* _Exercise_: Among the entries below, take the line with "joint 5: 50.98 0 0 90" and the line with "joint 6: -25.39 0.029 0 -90", and output them and every line between them exactly, with nothing else.

* _Extracted records_:
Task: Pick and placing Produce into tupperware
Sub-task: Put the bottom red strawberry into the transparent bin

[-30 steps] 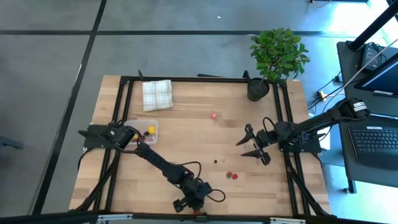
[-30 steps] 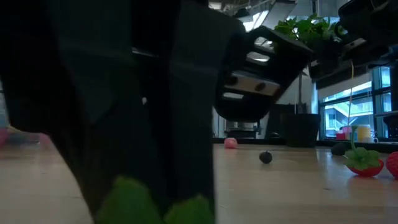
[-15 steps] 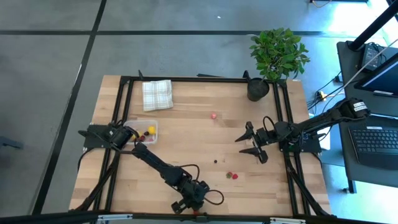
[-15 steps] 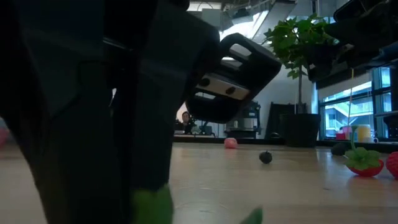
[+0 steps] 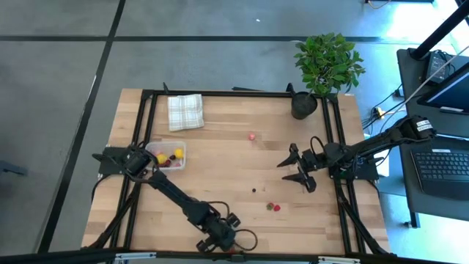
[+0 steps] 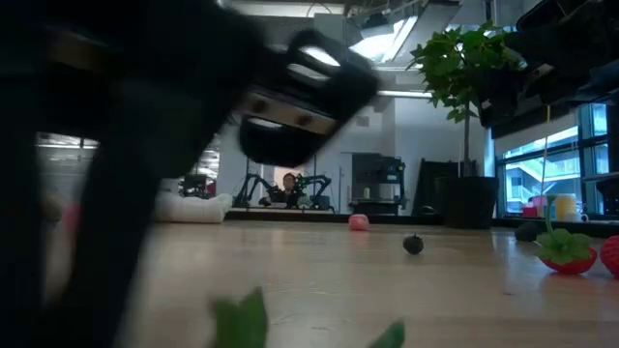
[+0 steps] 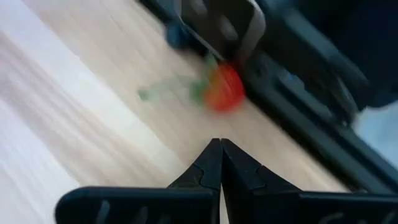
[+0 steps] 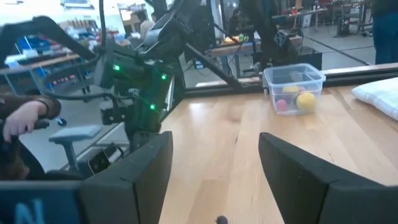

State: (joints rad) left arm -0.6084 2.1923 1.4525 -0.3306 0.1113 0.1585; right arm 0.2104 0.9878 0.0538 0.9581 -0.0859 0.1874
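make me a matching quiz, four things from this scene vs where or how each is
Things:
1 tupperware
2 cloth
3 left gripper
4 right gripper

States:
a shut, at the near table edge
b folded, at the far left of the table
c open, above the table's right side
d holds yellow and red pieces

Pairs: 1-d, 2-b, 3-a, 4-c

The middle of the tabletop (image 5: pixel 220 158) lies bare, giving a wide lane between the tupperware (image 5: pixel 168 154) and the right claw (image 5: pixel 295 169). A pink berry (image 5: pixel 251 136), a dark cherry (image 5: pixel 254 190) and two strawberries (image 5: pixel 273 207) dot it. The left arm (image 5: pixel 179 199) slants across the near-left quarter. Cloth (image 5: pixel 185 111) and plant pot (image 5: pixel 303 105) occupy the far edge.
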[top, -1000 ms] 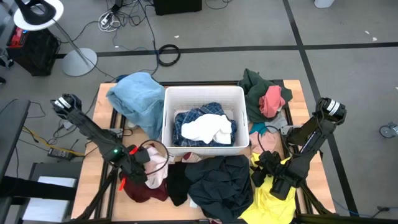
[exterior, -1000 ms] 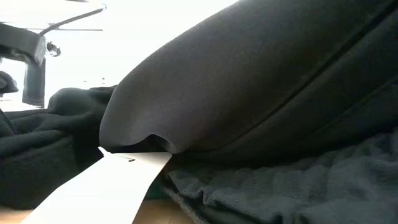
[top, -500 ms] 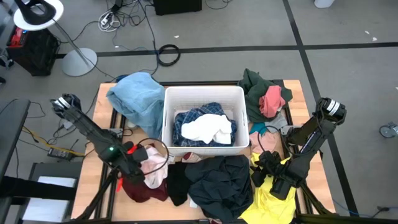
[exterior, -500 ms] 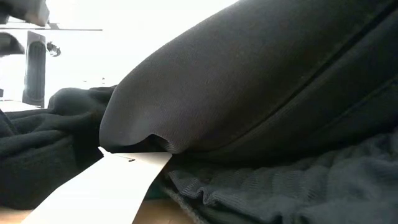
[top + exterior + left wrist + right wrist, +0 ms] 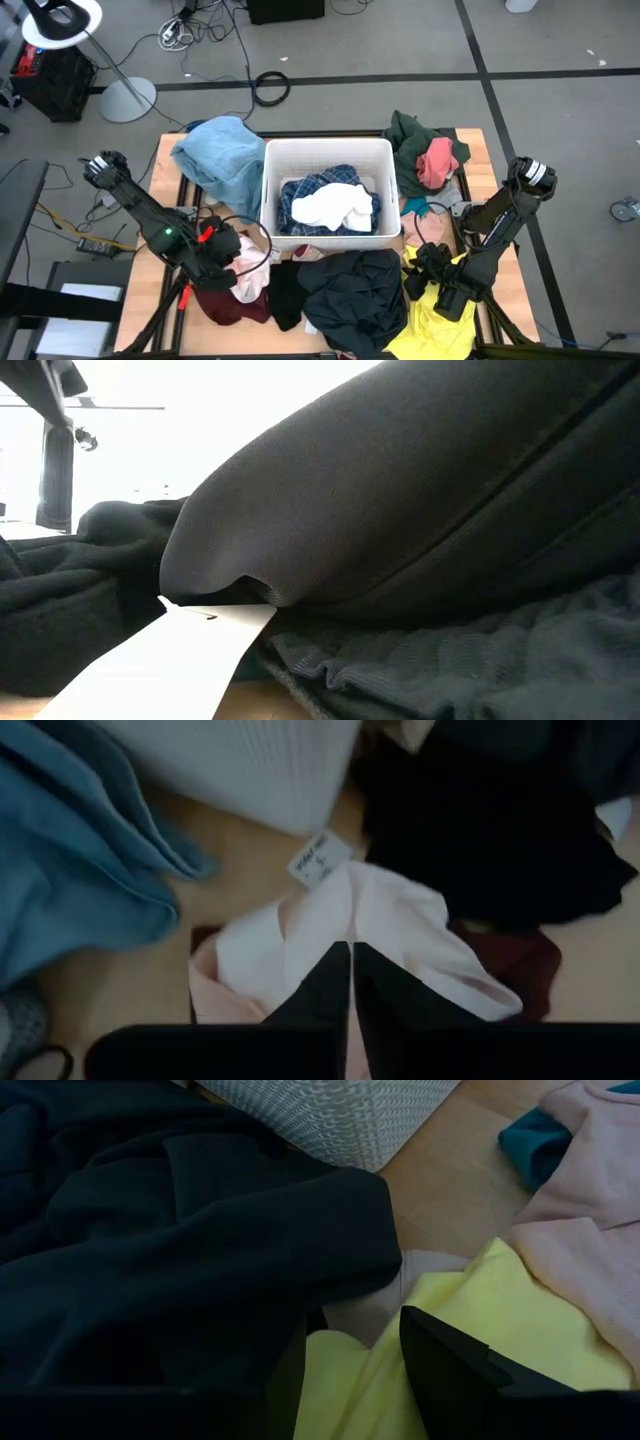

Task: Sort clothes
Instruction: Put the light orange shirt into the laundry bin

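— Since a second ago, what has moved?

— Only the left arm; from above, the left gripper [image 5: 222,262] has drawn back a little toward the left edge and sits over the pale pink garment [image 5: 247,272] at the near left of the table; the right gripper [image 5: 428,272] hangs where it was, above the yellow garment [image 5: 435,318] at the near right.

— And the low view?

— Almost nothing of use; a black garment [image 5: 400,490] fills it, with a white tag [image 5: 150,660] poking out beneath; neither gripper can be picked out there.

— Left wrist view?

— Its two dark fingers [image 5: 325,990] meet tip to tip, pressed together right on a fold of the pale pink garment [image 5: 390,930]; whether cloth is pinched between them I cannot tell; the white bin [image 5: 240,760] lies straight ahead, the light blue garment [image 5: 70,850] off to one side.

— Right wrist view?

— One dark finger [image 5: 450,1370] shows, spread clear of its mate and holding nothing; the yellow garment [image 5: 480,1320] lies just under it.

— So which relation matters?

— I judge the pink piece belongs to the left arm; it lies directly under that gripper, with the white bin [image 5: 270,190] just beyond on the far side; the right arm is well apart.
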Controlling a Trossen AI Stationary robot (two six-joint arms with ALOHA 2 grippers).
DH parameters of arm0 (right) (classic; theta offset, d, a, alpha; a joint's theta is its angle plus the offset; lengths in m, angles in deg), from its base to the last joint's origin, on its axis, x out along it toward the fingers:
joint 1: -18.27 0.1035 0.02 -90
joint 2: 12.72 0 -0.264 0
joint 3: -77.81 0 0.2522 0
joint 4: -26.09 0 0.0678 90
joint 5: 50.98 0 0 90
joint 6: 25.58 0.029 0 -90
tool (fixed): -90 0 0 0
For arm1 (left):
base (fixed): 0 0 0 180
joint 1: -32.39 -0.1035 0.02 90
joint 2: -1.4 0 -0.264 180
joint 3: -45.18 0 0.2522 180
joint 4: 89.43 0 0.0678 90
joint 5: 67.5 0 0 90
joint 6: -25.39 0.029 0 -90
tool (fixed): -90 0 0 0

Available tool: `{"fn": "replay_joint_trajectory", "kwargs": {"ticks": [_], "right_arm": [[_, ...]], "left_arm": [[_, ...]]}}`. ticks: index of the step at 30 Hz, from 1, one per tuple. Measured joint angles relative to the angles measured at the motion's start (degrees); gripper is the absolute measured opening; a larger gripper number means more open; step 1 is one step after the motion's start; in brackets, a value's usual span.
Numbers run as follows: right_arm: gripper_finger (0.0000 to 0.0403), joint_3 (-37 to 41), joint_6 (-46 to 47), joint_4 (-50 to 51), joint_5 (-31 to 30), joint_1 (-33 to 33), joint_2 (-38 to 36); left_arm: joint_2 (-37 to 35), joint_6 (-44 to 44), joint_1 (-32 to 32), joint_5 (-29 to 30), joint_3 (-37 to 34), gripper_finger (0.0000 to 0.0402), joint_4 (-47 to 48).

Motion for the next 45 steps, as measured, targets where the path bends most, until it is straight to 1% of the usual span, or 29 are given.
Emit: {"fn": "replay_joint_trajectory", "kwargs": {"ticks": [3,5,10,14,18,20,22,24,26,28,29,33,40,45], "right_arm": [[0.0164,0.0,0.0,0.0,0.0,0.0,0.0],[0.0164,0.0,0.0,-0.02,0.0,0.0,0.0],[0.0164,-0.02,0.0,-0.05,0.0,0.0,0.0],[0.0164,-0.02,0.0,-0.09,-0.02,0.0,0.0],[0.0164,-0.02,0.0,-0.09,-0.08,-0.02,0.0],[0.0164,-0.02,0.09,-0.07,-0.18,-0.02,0.0],[0.0164,-0.02,0.37,-0.08,-0.22,-0.02,0.0],[0.0164,-0.02,0.44,-0.09,-0.22,-0.02,0.0],[0.0164,-0.02,0.46,-0.09,-0.22,-0.02,0.0],[0.0164,-0.02,0.46,-0.09,-0.22,-0.02,0.0],[0.0164,-0.02,0.46,-0.09,-0.22,-0.02,0.0],[0.0164,-0.02,0.46,-0.09,-0.21,-0.13,0.0],[0.0164,-0.02,0.46,-0.19,-0.2,-0.37,0.0],[0.0164,-0.02,0.44,-0.26,-0.19,-0.35,0.0]], "left_arm": [[0.0,1.1,-0.02,1.5,-0.4,0.0055,-1.44],[0.0,0.89,-0.02,1.7,-2.25,0.0075,-4.01],[0.02,0.97,-0.02,1.65,-10.79,0.0125,-12.71],[0.02,0.36,-0.07,1.63,-16.48,0.0145,-14.78],[0.02,0.49,-0.38,1.99,-21.68,0.0147,-20.75],[0.02,0.64,-1.02,-0.11,-24.29,0.0147,-24.64],[0.02,0.31,-1.71,-1.94,-26.07,0.0144,-26.27],[0.02,-2.43,-2.42,-3.25,-26.73,0.0127,-25.46],[0.02,-3.22,-2.97,-3.77,-26.54,0.0085,-24.84],[0.02,-2.24,-2.97,-3.8,-24.82,0.003,-23.57],[-0.02,-1.45,-2.97,-3.82,-23.45,0.0016,-23.1],[-0.07,2.94,-2.95,-2.53,-15.28,0.0005,-17.76],[-0.09,9.71,-2.93,4.64,4.86,0.0002,-2.62],[-0.13,11.18,-2.86,10.77,19.25,0.0001,9.66]]}}
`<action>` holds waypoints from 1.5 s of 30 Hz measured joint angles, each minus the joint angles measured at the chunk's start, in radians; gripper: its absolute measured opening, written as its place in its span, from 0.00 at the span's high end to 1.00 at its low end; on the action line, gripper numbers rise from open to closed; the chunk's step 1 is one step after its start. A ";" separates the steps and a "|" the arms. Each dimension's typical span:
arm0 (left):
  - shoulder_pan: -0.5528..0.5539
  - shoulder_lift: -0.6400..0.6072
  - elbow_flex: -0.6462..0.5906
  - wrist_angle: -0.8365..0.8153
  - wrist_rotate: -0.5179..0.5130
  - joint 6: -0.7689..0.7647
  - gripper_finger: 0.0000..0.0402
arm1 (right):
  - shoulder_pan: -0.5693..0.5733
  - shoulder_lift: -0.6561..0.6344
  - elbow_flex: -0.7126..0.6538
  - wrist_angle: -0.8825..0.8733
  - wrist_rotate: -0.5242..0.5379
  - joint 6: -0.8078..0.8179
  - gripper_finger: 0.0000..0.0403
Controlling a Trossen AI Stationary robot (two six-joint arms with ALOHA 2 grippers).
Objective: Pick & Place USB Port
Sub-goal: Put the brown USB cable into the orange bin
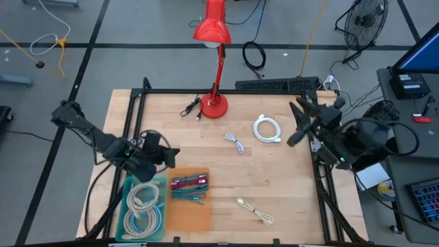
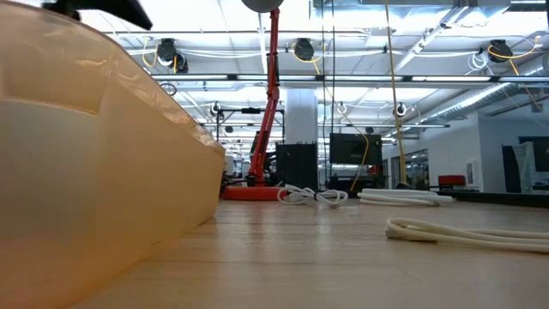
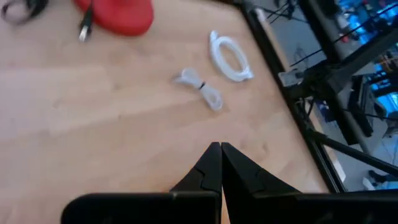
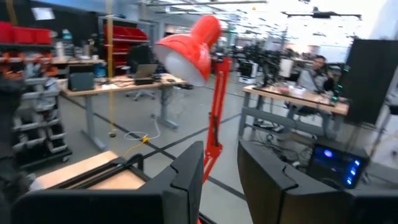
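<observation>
Because each USB cable is light, limp and slippery, I judge the tied middle the surest hold. From the red lamp (image 1: 214, 103): the left gripper (image 1: 173, 154), pressed together and empty, lies nearer-left; the small grey bundle (image 1: 236, 143) just nearer-right; the white coil (image 1: 267, 129) further right; the right gripper (image 1: 299, 122), fingers parted and empty, rightmost over the bench (image 1: 274, 178).

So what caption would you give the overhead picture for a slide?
Two dark arms wait beside a wooden table holding a red desk lamp, loose coiled cables, and sorted cables in teal and orange trays.
</observation>
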 joint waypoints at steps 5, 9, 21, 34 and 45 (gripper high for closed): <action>0.095 -0.024 0.000 0.105 0.063 0.254 0.99 | -0.088 0.000 0.000 0.000 0.000 0.054 0.78; 0.162 -0.035 0.000 0.165 0.169 0.446 0.99 | -0.143 0.007 0.000 0.000 0.001 0.066 0.78; 0.252 -0.035 0.000 0.182 0.370 0.691 0.99 | -0.267 0.075 0.000 -0.001 -0.004 0.143 0.78; 0.249 -0.034 0.000 0.182 0.413 0.720 0.99 | -0.429 0.088 0.000 -0.275 -0.395 0.581 0.78; 0.251 -0.034 0.000 0.182 0.410 0.734 0.99 | -0.585 0.251 0.000 -0.643 -1.201 1.046 0.78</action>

* _Task output_:
joint 5: 50.98 0 0 90
joint 6: 25.58 0.029 0 -90
tool (fixed): -90 0 0 0
For arm1 (left):
base (fixed): 0 0 0 180
joint 1: -32.39 -0.1035 0.02 90
joint 2: -1.4 0 -0.264 180
joint 3: -45.18 0 0.2522 180
joint 4: 89.43 0 0.0678 90
joint 5: 67.5 0 0 90
joint 6: -25.39 0.029 0 -90

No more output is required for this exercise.